Sorry, coming in late, but gotta object here...

My Subaru has no problem detecting stationary objects. It uses stereo cameras, for which object detection and locating the object is a thoroughly solved problem, whether the object is moving or stationary. No magic needed. It just works. For example, there is a sharp turn near my home with prominent turn signs along the curve, which puts them directly in front of you as you approach the turn. Those stationary signs quite reliably set off my collision warning if I'm approaching them too fast.

Tesla has the problem because it uses radar for object detection. The radar can tell them the presence of an object, but cannot tell them the object's location. An overhead sign or overpass or whatever looks the same as an object in the road. So to avoid countless false positives, they need to ignore signals from stationary objects because they chose to use radar. It's a self-inflicted problem that other vehicles do not have.

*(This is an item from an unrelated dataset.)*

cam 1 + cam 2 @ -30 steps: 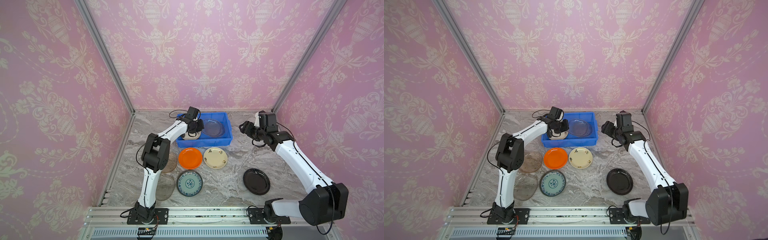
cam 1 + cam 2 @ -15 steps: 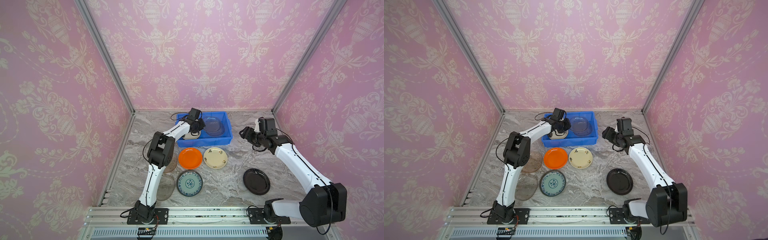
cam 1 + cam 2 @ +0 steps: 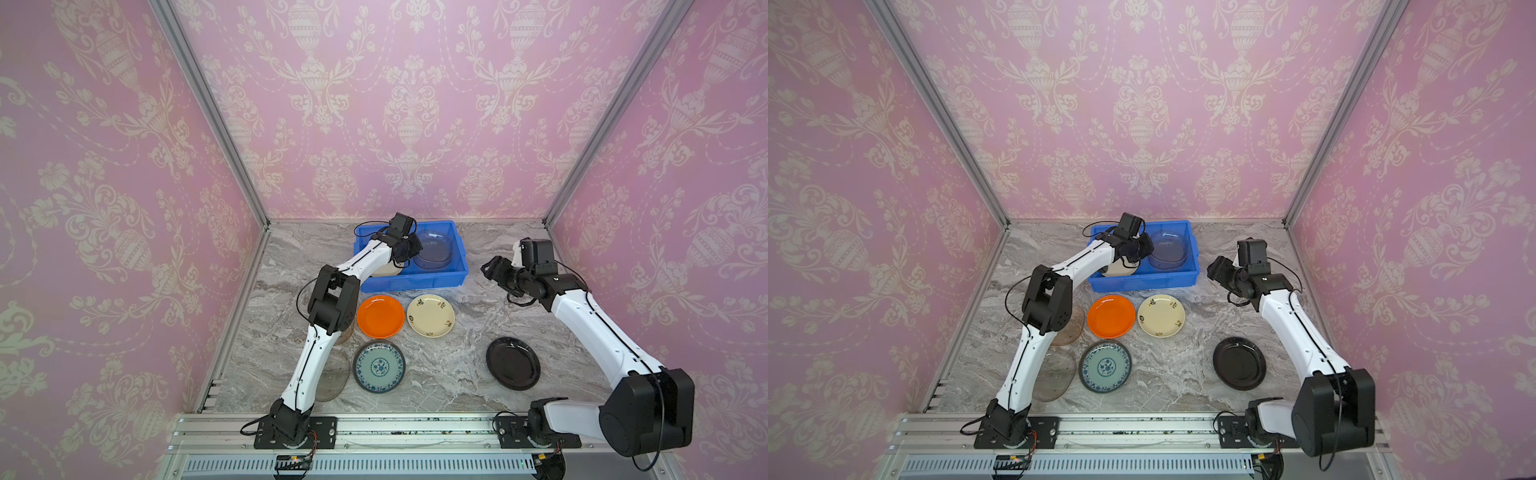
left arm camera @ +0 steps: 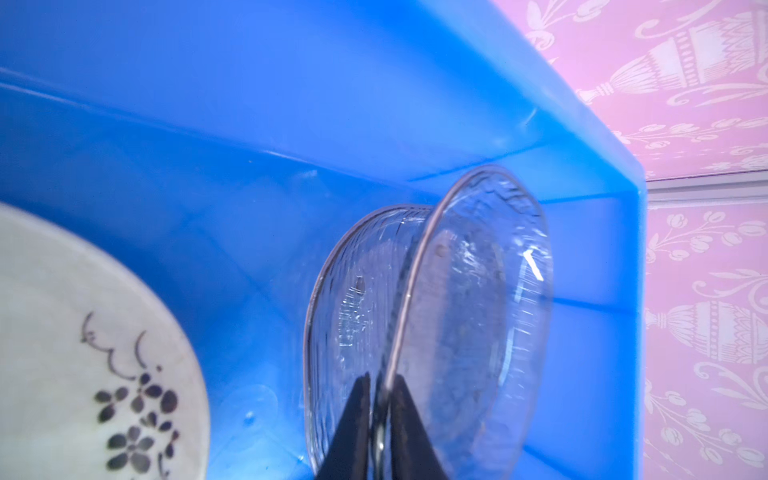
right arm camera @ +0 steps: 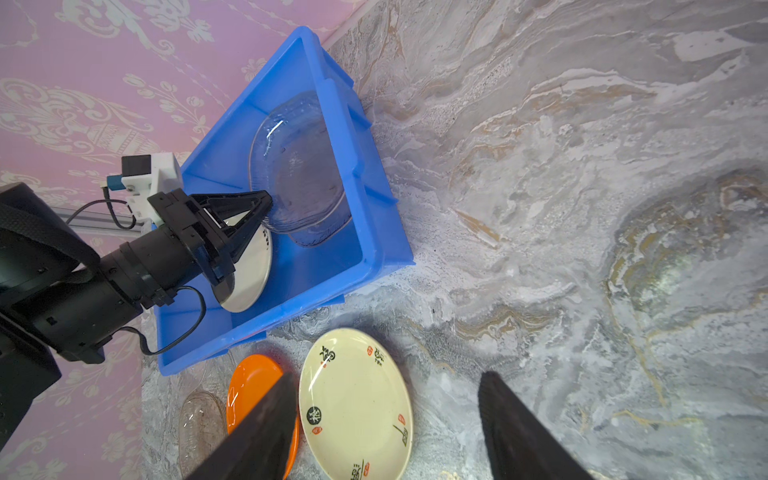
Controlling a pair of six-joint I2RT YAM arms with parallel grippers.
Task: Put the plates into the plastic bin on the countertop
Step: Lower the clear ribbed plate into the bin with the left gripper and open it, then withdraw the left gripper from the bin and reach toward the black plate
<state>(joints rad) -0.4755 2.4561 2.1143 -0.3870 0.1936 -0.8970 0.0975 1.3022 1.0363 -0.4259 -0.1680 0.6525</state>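
While the left claw (image 4: 381,376) straddles the rim of a clear, ribbed glass plate (image 4: 469,311) tilted inside the blue bin (image 3: 411,282) (pinching or freed, one cannot tell), the step appears to be setting it down; next it should lift clear. The right claw (image 5: 388,376) hangs spread, empty, beside the bin.

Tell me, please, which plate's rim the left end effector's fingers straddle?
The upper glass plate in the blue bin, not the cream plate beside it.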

Aren't there fully self-driving vehicles undergoing testing on normal city streets with stoplights? We could say that's a different mode than high-speed highway driving, but there are a number of locations where those modes blend into each other. Are the experimenters extra careful to avoid those locations? How long before the tech exists to address this issue?
Sure there are, and yes, they are different sets of problems though. Have a look at the British Tesla Driver Youtube channel, some of his videos are eye opening. Basically the car is in full autopilot mode, approaches an intersection, correctly slows down, waits for its turn, starts moving.....and in the middle of the turn goes BEEP BEEP BEEP and disengages entirely because the road markings aren't there and it wasn't entirely sure where to go. And now of course you're in a moving vehicle that's heading for a collision with someone else and requires IMMEDIATE attention to continue. One could(and I'm sure will) argue that the system "shouldn't be used this way". But that's a moot point, if the system is there and lets you do this, then people will use it this way.

"How long before the tech exists to address this issue?" I'm not sure if that's a problem with tech as such. We have fantastic cameras, yet famously Google's best image recognition algorithm just couple years ago would reply, with 100% confidence, that a sofa in a zebra print is in fact a Zebra, after all the stripes are there, it has 4 legs.....it must be a zebra.

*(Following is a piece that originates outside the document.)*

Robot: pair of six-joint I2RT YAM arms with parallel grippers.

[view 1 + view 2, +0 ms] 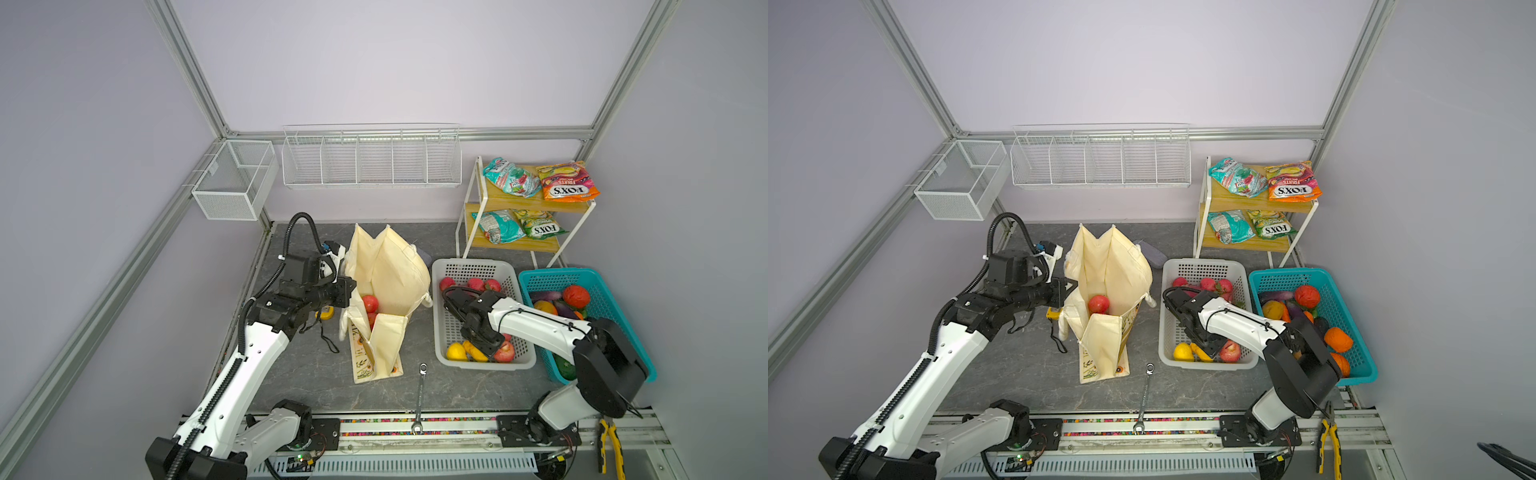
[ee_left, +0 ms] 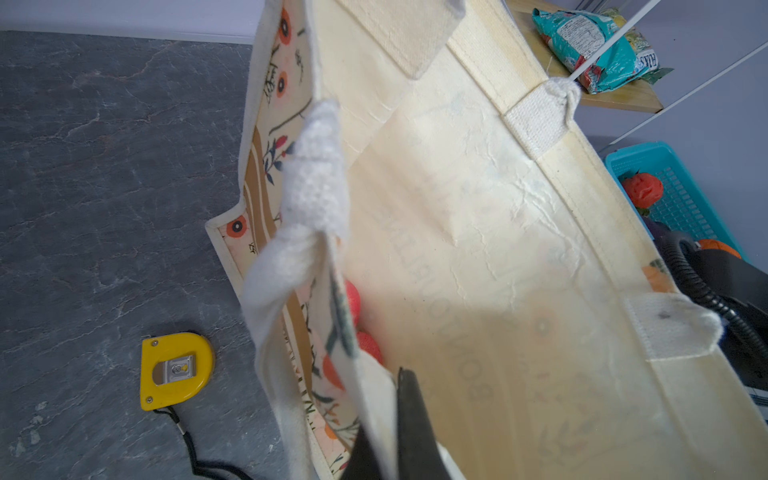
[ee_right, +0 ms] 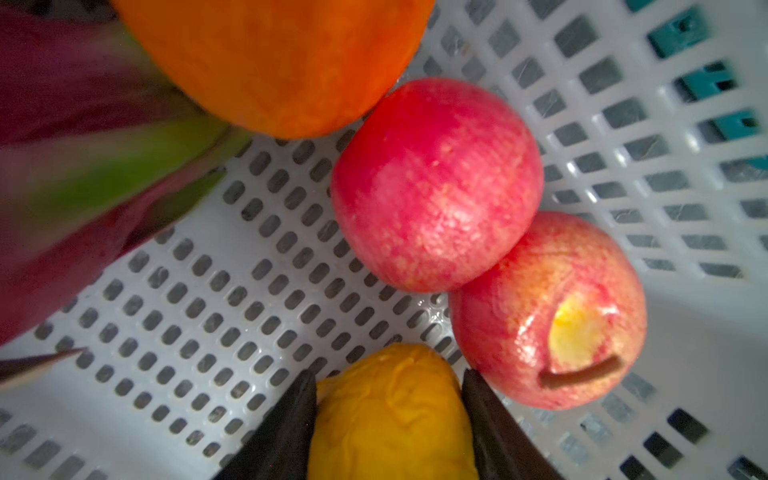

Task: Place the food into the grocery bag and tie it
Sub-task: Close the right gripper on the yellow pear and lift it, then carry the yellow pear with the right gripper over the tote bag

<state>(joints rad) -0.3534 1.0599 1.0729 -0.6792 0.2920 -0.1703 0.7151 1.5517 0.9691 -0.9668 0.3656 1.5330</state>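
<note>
Grocery bag upright on the dark tabletop, mouth open, red apple inside. Left gripper — jaws pinched tight on the bag's cloth rim. Right gripper down in the grey perforated basket, jaws pressed against both sides of a yellow fruit on the basket floor, just beside two pink-red apples. More produce in the teal basket; snack packets on the shelf rack.

Matt cream canvas on the grocery bag, fuzzy knitted white rope handle. Glossy crinkly foil on the snack packets, smooth yellowish wood for the shelf boards. Hard perforated plastic grey basket, bumpy matt skin on the yellow fruit. Dull stone-look table, shiny metal wrench.
</note>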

So in my(personal) opinion, self driving will face the same challanges image recognition has faced - we will rapidly get 90% of it right, then the last 10% will be a massive pain to get right for decades if ever.

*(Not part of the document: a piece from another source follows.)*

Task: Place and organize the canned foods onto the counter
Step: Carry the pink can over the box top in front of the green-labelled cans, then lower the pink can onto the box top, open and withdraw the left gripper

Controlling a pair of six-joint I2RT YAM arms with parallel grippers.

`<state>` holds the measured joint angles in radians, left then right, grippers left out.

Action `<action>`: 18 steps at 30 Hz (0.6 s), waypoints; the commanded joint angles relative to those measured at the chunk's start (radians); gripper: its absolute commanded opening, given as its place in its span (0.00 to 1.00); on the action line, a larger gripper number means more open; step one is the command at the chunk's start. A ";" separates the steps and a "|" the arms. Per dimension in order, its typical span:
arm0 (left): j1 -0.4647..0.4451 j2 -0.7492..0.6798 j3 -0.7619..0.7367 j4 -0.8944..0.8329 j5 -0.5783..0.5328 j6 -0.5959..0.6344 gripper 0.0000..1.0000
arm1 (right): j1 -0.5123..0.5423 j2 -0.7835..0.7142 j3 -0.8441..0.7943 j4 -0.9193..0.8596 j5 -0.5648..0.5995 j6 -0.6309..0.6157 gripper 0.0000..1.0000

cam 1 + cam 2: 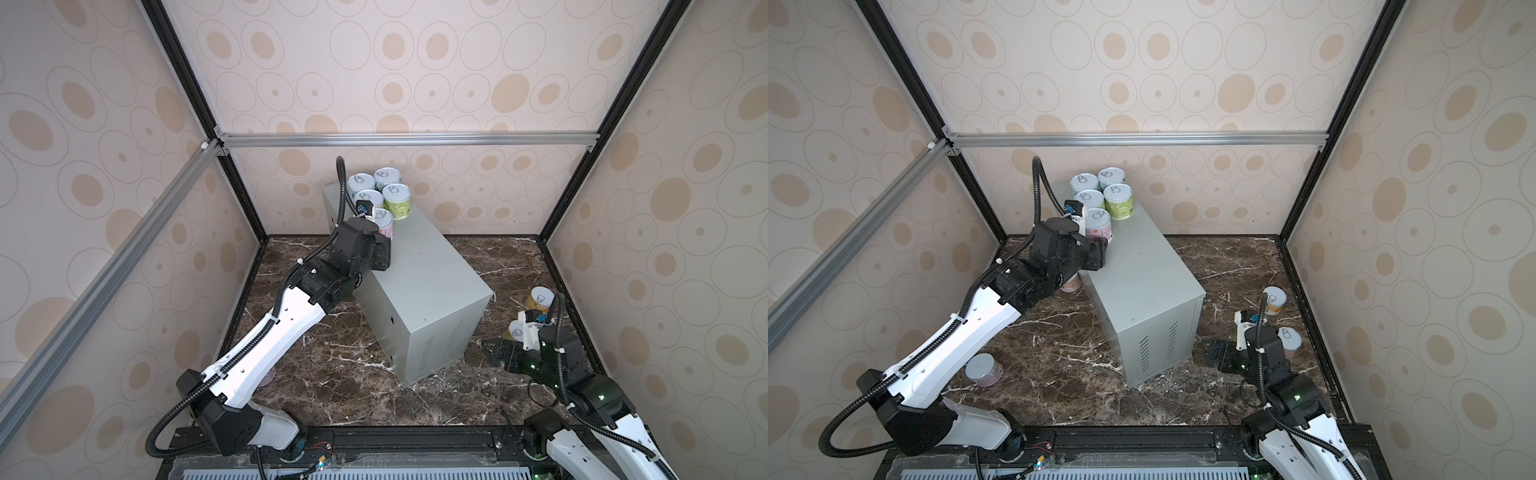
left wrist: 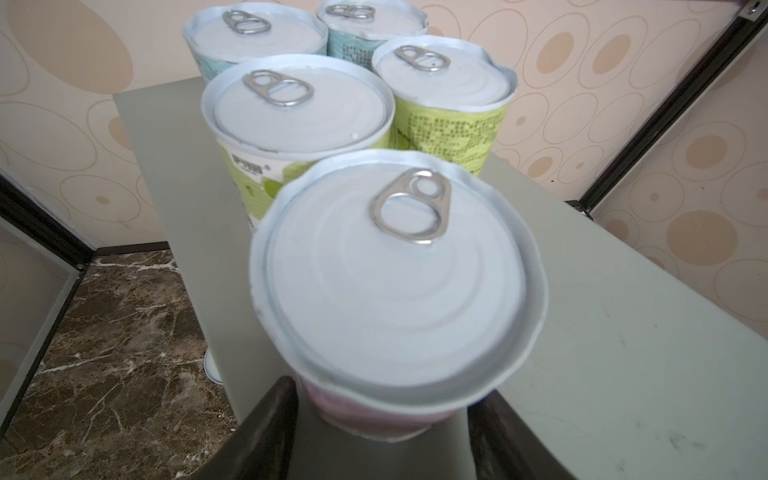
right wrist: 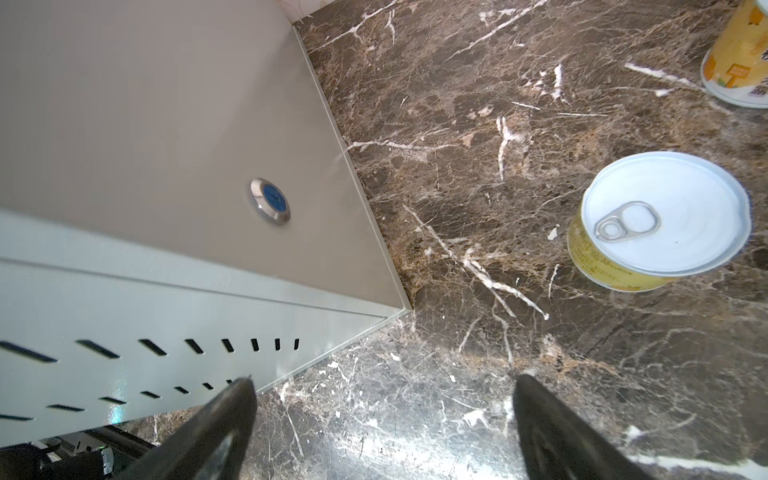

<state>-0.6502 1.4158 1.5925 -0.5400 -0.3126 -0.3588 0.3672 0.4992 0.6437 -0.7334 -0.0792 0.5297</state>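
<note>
In both top views the counter (image 1: 419,270) runs lengthwise from 11 to 5 o'clock. Five tins stand upright, lids up, at its 11 o'clock end: two teal tins (image 1: 360,183) (image 1: 386,178), two green tins (image 1: 397,203) (image 1: 368,198), one pink tin (image 1: 384,222).

In a top view four loose tins (image 1: 984,370) stand on the marble (image 1: 1225,270): two at 4 o'clock, one at 8, one under the left arm (image 1: 967,328).

Left wrist: the left gripper (image 2: 382,399) clasps the pink tin low down.

Right wrist: the right gripper (image 3: 384,378) gapes empty near a yellow tin (image 3: 660,224).

free: counter (image 1: 432,266) near half bare | blocked: far end, five cans (image 1: 375,196)
</note>
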 commanded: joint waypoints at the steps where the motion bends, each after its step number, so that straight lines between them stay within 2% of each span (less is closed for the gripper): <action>1: 0.016 -0.012 0.034 -0.004 -0.012 -0.009 0.66 | 0.003 -0.002 0.002 -0.009 -0.002 0.009 0.99; 8: 0.016 -0.075 0.021 -0.001 0.059 -0.020 0.87 | 0.003 0.041 0.057 -0.080 0.145 0.054 0.99; 18: 0.016 -0.251 -0.039 -0.064 0.059 -0.050 0.99 | 0.003 0.077 0.083 -0.110 0.210 0.093 0.99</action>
<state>-0.6430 1.2156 1.5787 -0.5625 -0.2508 -0.3859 0.3672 0.5694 0.6918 -0.8055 0.0772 0.5953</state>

It's an active research field. E.g. from October 2020: Calibrating Deep Neural Networks using Focal Loss: https://arxiv.org/abs/2002.09437

> Miscalibration - a mismatch between a model's confidence and its correctness - of Deep Neural Networks (DNNs) makes their predictions hard to rely on. Ideally, we want networks to be accurate, calibrated and confident. We show that, as opposed to the standard cross-entropy loss, focal loss [Lin et. al., 2017] allows us to learn models that are already very well calibrated. When combined with temperature scaling, whilst preserving accuracy, it yields state-of-the-art calibrated models. We provide a thorough analysis of the factors causing miscalibration, and use the insights we glean from this to justify the empirically excellent performance of focal loss. To facilitate the use of focal loss in practice, we also provide a principled approach to automatically select the hyperparameter involved in the loss function. We perform extensive experiments on a variety of computer vision and NLP datasets, and with a wide variety of network architectures, and show that our approach achieves state-of-the-art calibration without compromising on accuracy in almost all cases.

Calibration will be practically solved in couple of years. Then a bit longer for addressing adversarial robustness.